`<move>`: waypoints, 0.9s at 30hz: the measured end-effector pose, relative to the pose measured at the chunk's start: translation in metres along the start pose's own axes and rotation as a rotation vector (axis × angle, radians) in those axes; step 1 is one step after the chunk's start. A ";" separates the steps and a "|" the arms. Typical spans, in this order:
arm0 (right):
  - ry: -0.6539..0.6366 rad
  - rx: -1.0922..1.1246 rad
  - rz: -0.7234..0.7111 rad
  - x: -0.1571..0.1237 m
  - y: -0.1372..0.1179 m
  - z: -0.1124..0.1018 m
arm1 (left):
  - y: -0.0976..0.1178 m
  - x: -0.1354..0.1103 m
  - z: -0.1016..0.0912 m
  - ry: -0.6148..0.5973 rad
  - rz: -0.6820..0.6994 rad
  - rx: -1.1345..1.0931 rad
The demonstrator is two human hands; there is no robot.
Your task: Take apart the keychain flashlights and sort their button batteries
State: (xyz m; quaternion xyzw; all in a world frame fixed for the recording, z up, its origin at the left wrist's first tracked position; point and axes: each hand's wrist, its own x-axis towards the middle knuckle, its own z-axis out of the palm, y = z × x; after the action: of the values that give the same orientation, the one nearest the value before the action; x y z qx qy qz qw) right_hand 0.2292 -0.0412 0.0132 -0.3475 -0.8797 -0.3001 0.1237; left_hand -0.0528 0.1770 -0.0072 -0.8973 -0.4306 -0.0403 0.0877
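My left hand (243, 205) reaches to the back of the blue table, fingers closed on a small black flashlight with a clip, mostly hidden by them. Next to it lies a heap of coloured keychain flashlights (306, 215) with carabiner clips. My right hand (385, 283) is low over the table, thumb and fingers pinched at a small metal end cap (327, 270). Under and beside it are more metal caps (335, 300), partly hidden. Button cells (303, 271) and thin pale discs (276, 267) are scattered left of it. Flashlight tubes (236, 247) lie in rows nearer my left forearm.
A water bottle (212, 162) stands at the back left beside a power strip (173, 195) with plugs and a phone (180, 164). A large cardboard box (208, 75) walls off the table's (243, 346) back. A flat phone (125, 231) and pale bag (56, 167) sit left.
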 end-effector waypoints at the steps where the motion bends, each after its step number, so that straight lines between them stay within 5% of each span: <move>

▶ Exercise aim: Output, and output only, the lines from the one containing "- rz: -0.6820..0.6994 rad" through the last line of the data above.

▶ Task solution:
  - rz: -0.6820..0.6994 rad
  - rx: -1.1345..1.0931 rad
The demonstrator is two human hands; there is no robot.
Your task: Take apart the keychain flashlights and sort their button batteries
State: (xyz m; quaternion xyzw; all in a world frame fixed for the recording, z up, its origin at the left wrist's first tracked position; point and axes: each hand's wrist, its own x-axis towards the middle knuckle, its own z-axis out of the palm, y = z × x; after the action: of the values that give the same orientation, the one nearest the value before the action; x y z qx qy qz qw) right_hand 0.2292 -0.0412 0.0132 -0.3475 -0.8797 -0.3001 0.1237; left_hand -0.0528 0.1770 -0.0072 -0.8973 -0.4306 -0.0403 0.0877
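My left hand (243, 205) reaches to the back of the blue table, fingers closed on a small black flashlight with a clip, mostly hidden by them. Next to it lies a heap of coloured keychain flashlights (306, 215) with carabiner clips. My right hand (385, 283) is low over the table, thumb and fingers pinched at a small metal end cap (327, 270). Under and beside it are more metal caps (335, 300), partly hidden. Button cells (303, 271) and thin pale discs (276, 267) are scattered left of it. Flashlight tubes (236, 247) lie in rows nearer my left forearm.
A water bottle (212, 162) stands at the back left beside a power strip (173, 195) with plugs and a phone (180, 164). A large cardboard box (208, 75) walls off the table's (243, 346) back. A flat phone (125, 231) and pale bag (56, 167) sit left.
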 end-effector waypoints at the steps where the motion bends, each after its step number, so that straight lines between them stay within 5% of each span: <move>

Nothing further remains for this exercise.